Transcribe every line of the material below exactly, leaving out the pictures.

-- Opening Marker --

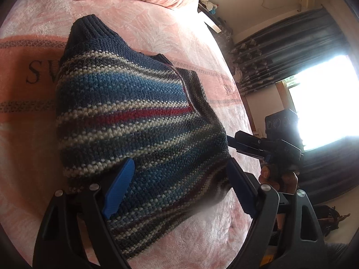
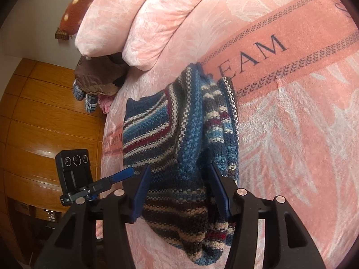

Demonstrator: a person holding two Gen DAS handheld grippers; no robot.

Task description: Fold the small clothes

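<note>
A striped knit sweater [image 1: 125, 116] in blue, white and red lies bunched on a pink blanket [image 1: 33, 134]. My left gripper [image 1: 179, 163] stands open and wide over the sweater's near part, with its left pad [image 1: 120, 190] resting on the knit. My right gripper [image 2: 179, 168] is shut on a thick fold of the sweater [image 2: 188, 139], which fills the gap and hangs below the fingers. A striped sleeve [image 2: 218, 116] drapes along the fold. In the left wrist view the right gripper [image 1: 231, 140] touches the sweater's right edge, held by a hand [image 1: 278, 177].
Pink pillows [image 2: 139, 18] lie at the head of the bed. A brown garment and plaid slippers [image 2: 87, 96] sit at the bed's edge above a wooden floor [image 2: 44, 134]. A bright window [image 1: 325, 103] with dark curtains is at right. The blanket's open area [image 2: 291, 145] stretches right.
</note>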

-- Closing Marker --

Final answer:
Demonstrator: a person holding two Gen DAS handheld grippers; no robot.

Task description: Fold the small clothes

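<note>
A striped knit sweater [image 1: 125, 116] in blue, white and red lies bunched on a pink blanket [image 1: 33, 134]. My left gripper [image 1: 179, 163] stands open and wide over the sweater's near part, with its left pad [image 1: 120, 190] resting on the knit. My right gripper [image 2: 179, 168] is shut on a thick fold of the sweater [image 2: 188, 139], which fills the gap and hangs below the fingers. A striped sleeve [image 2: 218, 116] drapes along the fold. In the left wrist view the right gripper [image 1: 231, 140] touches the sweater's right edge, held by a hand [image 1: 278, 177].
Pink pillows [image 2: 139, 18] lie at the head of the bed. A brown garment and plaid slippers [image 2: 87, 96] sit at the bed's edge above a wooden floor [image 2: 44, 134]. A bright window [image 1: 325, 103] with dark curtains is at right. The blanket's open area [image 2: 291, 145] stretches right.
</note>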

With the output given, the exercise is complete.